Because the law requires the state prisons department to use FDA-approved drug manufacturers, Justice Goodson wrote that it is in the public's interest to be able to verify if the state is complying with its own laws.

As for other suppliers in the "chain of distribution," Justice Goodson said the documents Shults sought could be redacted to keep secret the middlemen, including the source that sold 40 vials of midazolam to the state in August.

The Supreme Court did not order the prisons department to immediately release the documents Thursday. Instead, the justices remanded the case back to the lower court, with orders for a judge to determine which part of the materials to redact.

A spokesman for Attorney General Leslie Rutledge, who was representing the prisons department, said Rutledge was evaluating her options late Thursday.

The purpose of the secrecy provisions in the law, according to the lawmaker who wrote it, was to help the state maintain a ready supply of lethal drugs to be used in executions.

"All of these folks were reluctant to sell to the Arkansas Department of Correction, or any other state's department of corrections for that matter, unless they had anonymity," said state Rep. Doug House, R-North Little Rock, the lead sponsor of the Method of Execution Act.

"We thought we had all the bases covered," House said.

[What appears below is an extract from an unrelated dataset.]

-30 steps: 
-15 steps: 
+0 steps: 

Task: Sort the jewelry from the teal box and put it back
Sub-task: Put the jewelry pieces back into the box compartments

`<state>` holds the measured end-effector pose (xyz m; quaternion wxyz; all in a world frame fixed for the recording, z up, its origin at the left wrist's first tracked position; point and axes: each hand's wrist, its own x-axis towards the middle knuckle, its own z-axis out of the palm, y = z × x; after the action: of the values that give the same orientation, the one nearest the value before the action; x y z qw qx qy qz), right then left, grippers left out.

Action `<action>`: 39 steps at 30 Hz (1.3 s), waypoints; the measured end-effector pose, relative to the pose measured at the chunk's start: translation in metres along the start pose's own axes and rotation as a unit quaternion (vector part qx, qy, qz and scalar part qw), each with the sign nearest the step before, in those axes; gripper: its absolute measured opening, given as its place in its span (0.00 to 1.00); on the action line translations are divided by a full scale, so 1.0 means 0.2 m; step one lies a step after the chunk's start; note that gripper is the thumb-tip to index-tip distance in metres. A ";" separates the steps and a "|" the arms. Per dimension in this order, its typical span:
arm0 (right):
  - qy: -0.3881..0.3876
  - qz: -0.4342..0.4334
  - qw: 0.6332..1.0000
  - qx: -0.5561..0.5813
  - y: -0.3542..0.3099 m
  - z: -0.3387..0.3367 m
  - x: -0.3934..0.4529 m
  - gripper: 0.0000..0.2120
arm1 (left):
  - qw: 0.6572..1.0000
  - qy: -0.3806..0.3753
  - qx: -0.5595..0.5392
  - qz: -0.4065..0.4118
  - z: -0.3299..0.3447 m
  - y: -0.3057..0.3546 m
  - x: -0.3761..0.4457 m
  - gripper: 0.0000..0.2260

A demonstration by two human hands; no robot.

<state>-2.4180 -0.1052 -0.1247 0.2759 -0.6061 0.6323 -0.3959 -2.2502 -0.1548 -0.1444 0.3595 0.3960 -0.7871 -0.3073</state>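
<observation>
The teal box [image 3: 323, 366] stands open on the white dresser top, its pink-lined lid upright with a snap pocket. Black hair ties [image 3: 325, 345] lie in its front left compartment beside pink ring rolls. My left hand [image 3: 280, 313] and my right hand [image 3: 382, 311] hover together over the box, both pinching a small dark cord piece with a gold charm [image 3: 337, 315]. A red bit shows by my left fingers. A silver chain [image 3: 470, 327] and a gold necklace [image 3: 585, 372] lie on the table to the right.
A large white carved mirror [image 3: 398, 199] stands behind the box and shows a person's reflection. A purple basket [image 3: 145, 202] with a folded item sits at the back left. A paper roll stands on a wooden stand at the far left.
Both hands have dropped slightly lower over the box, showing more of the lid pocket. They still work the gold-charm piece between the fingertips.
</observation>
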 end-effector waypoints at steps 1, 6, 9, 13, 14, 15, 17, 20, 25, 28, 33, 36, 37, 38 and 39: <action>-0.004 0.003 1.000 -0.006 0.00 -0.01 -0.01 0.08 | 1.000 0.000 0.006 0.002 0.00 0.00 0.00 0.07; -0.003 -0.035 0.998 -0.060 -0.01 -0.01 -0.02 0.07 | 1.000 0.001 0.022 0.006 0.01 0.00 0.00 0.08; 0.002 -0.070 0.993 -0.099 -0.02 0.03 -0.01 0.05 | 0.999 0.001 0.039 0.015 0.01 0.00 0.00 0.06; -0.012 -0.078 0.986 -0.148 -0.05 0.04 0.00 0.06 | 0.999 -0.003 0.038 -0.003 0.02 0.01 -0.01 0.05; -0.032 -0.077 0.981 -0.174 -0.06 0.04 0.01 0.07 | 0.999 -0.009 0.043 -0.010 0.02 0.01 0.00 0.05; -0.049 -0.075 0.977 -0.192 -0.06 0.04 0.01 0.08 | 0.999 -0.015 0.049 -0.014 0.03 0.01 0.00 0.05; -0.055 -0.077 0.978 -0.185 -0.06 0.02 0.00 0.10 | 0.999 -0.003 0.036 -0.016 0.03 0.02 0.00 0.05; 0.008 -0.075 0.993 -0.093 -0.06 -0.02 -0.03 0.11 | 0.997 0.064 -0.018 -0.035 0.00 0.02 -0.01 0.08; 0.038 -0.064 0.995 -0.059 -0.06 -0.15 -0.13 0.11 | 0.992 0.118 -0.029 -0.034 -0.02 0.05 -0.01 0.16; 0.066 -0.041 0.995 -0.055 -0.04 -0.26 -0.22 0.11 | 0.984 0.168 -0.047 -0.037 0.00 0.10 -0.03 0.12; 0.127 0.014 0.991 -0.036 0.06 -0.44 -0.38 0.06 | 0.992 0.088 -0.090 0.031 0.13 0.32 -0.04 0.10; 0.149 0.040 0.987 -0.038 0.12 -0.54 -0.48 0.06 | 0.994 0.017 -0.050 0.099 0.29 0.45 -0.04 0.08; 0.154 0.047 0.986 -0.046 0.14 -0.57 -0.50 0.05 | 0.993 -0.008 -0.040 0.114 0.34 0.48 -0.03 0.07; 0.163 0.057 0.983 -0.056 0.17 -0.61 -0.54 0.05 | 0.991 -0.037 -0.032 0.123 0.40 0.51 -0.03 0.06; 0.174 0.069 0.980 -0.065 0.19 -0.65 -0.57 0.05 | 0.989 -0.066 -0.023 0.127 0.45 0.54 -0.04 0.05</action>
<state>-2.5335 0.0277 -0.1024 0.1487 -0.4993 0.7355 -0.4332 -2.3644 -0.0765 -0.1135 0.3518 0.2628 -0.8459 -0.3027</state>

Justice Goodson's majority opinion was supported by two opinions that concurred in part, while dissenting in other parts. Justices Shawn Womack and Rhonda Wood said they would have protected manufacturers and not ordered the release of any materials. Chief Justice Dan Kemp, along with Justice Robin Wynne, said they would have affirmed the circuit court's ruling to release unredacted copies of the materials.

As it stands, the majority said it will issue its mandate to the lower court within three days, unless there is a petition for rehearing.